As part of the luncheon the members of Prayers and Squares ministry brought 6′ x 6″ prayer squares for us to pray over. The squares will be shipped to the chaplain of the battalion my son is part of. Some of the prayer squares will also be sent to the rear detachment chaplain to be distributed to family members who will find comfort in knowing a church family is holding them in prayer.

Prayer Squares made by Joyce Pettit and the Prayers and Squares Ministry.

The Roswell High School JROTC color guard opened the program by presenting the colors. That was a special treat for me. My oldest son was part of the Hornet Battalion color guard in high school. Then the Rev. Dr. Bill Nisbet moderated a program where the veterans at each table interacted with members of the middle and high school youth at their table. It was a fun afternoon. The students learned quite a bit from the veterans From the level of conversation in the room I know the veterans enjoyed talking to the youth too.

The Roswell High School JROTC Color Guard.
photo by Stanley Leary

An added bonus for me was sharing a table with Col. Bill Buckley, U.S. Marines, Retired. Bill and I met a few years ago at a dinner hosted by the Atlanta Citadel Club. Shortly after that dinner Bill and his wife joined our church. He has been a terrific resource for me as I learn the ins and outs of being the mom of an active duty second lieutenant. He is also a faithful member of the Military Ministry, which this month is one year old this month.

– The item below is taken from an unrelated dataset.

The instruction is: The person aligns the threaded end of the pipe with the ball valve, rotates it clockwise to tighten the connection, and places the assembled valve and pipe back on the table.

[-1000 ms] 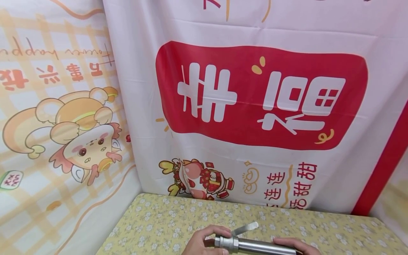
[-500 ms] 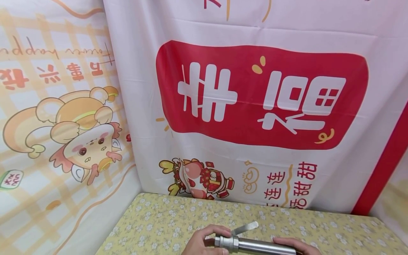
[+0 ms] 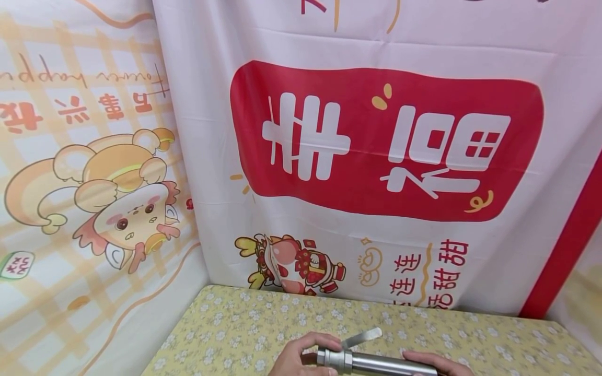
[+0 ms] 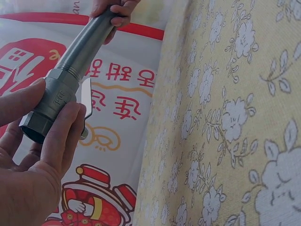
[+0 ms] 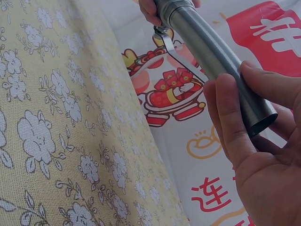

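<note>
My left hand (image 3: 301, 357) grips the body of a metal ball valve (image 4: 56, 101) between thumb and fingers. The valve has a hexagonal open end, and its flat lever handle (image 3: 363, 338) slants up and away from the body. Threaded into the valve's other end is a smooth steel pipe (image 3: 394, 363), reaching to the right. Around the pipe's free open end curl the thumb and fingers of my right hand (image 5: 268, 174). Both hands hold the joined valve and pipe up above the table, roughly level. The head view cuts off the lower part of both hands.
A yellow cloth with white flowers (image 3: 226, 334) covers the table below the hands. Behind it hangs a white banner (image 3: 211, 156) with a red patch, and a printed sheet (image 3: 94, 209) with a cartoon figure hangs along the left side.
</note>
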A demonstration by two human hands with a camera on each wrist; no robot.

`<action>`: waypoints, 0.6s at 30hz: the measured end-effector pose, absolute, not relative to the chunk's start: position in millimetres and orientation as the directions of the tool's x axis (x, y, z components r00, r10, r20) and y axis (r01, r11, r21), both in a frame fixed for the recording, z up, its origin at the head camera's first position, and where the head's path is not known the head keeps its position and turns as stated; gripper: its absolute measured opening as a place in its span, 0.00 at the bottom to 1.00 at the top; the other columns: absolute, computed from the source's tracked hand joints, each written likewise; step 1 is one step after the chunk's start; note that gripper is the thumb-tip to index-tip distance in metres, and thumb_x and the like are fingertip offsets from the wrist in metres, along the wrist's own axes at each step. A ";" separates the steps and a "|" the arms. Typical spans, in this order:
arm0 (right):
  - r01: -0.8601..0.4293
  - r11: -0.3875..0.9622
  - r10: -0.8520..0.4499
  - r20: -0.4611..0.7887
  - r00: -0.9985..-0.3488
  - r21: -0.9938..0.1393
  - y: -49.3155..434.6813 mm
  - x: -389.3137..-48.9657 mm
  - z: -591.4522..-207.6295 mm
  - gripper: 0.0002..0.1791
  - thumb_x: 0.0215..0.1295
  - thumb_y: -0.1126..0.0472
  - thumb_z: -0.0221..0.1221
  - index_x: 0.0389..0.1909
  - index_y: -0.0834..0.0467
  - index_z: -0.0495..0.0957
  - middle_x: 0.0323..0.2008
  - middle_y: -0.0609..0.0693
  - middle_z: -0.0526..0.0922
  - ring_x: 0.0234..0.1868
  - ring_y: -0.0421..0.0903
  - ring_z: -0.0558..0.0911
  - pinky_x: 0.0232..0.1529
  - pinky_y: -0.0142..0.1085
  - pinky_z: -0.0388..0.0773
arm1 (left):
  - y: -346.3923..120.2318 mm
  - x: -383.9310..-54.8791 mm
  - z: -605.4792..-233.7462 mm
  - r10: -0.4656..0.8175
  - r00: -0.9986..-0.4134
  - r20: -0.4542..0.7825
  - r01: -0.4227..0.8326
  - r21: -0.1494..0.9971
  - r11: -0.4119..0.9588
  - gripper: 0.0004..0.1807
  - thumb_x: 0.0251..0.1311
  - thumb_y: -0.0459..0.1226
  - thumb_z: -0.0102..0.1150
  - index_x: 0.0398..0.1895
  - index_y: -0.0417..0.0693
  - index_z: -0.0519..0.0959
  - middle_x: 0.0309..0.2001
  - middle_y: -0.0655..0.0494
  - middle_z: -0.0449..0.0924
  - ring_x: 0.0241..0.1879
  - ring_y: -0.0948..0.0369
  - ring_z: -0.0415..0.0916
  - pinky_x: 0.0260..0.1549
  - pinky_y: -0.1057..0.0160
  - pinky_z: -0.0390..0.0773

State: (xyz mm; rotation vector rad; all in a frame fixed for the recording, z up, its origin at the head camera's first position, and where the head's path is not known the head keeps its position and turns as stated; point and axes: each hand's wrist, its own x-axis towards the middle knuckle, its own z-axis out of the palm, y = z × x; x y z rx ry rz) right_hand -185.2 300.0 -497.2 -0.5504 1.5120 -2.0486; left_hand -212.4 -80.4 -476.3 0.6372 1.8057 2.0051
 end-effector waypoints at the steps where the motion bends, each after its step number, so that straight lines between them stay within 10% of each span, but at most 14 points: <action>1: 0.192 -0.252 -0.660 0.023 -0.751 -0.949 301.2 -186.0 -496.7 0.24 0.86 0.65 0.49 0.73 0.47 0.81 0.65 0.43 0.86 0.66 0.46 0.85 0.67 0.44 0.83 | -80.3 -212.3 -476.3 0.551 -0.830 0.086 0.027 0.993 -0.114 0.20 0.70 0.37 0.71 0.62 0.40 0.86 0.66 0.46 0.82 0.58 0.54 0.81 0.56 0.61 0.83; 18: 0.236 -0.296 -0.665 0.022 -0.747 -0.926 301.0 -184.4 -498.2 0.24 0.87 0.65 0.48 0.73 0.48 0.82 0.66 0.46 0.86 0.66 0.49 0.85 0.68 0.46 0.83 | -80.0 -212.1 -477.1 0.553 -0.829 0.084 0.025 0.993 -0.113 0.19 0.70 0.37 0.71 0.61 0.41 0.86 0.65 0.48 0.82 0.58 0.53 0.82 0.58 0.57 0.84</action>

Dorie visits with Col Bill Buckley, U.S. Marines, Retired. He is also a graduate of The Citadel.
photo by Stanley Leary

Supporting a Young Army Widow

Most days I can get by without thinking about my oldest son being deployed to Afghanistan. Today was not one of those days.

Joyce Pettit explains what the knots signify on the patriotic quilt she designed.

This afternoon I had the honor of driving to Griffin, Georgia, with a friend to deliver a prayer quilt to a young Army widow who is about to be a first time mom. Kristen Davis lost her husband, Johnathon, when he was killed in an insurgent attack in Kandahar province.

Joyce Pettit designed and created the beautiful patriotic prayer quilt for the young widow. Joyce is a member of the “Prayers and Squares” ministry at our church. Members of our church prayed for Kristen and her baby while they tied a knot in a ribbon on the quilt. Joyce asked me to come with her today since I am the chair of the Military Ministry at Roswell Presbyterian Church.

A Facebook page called Operation Daddy’s Boy was created so anyone in the community who wanted to support Kristen and their new-born baby could show their support. The shower today was posted to the Facebook page as an open shower that anyone could drop by. The gift table was full of presents and the refreshments were arranged nicely on the table. It was a beautiful tribute and show of support by the community.

Joyce and Kristen show off the beautiful quilt Joyce designed.

We were there just long enough for Joyce to present the quilt to the expectant mom and to get a few photos. Joyce also prepared a folder with the background of the Prayers and Squares ministry so Kristen could read it after the shower was over. Guests kept arriving while we were there. The mood is hard to describe. Everyone was there to support Kristen and her new baby, but I felt an undercurrent of sadness. It was that awkward feeling when people aren’t sure what to say. Everyone was there to celebrate a new life, but at the same time a sadness hung in the air. You could feel the sadness of knowing this little baby boy will not grow up with his Daddy near by.

Most days I can get by without thinking of the danger my own son will face when he is deployed this fall. Today was not one of those days.

My prayers continue to be with all the deployed members of our military and their loved ones at home.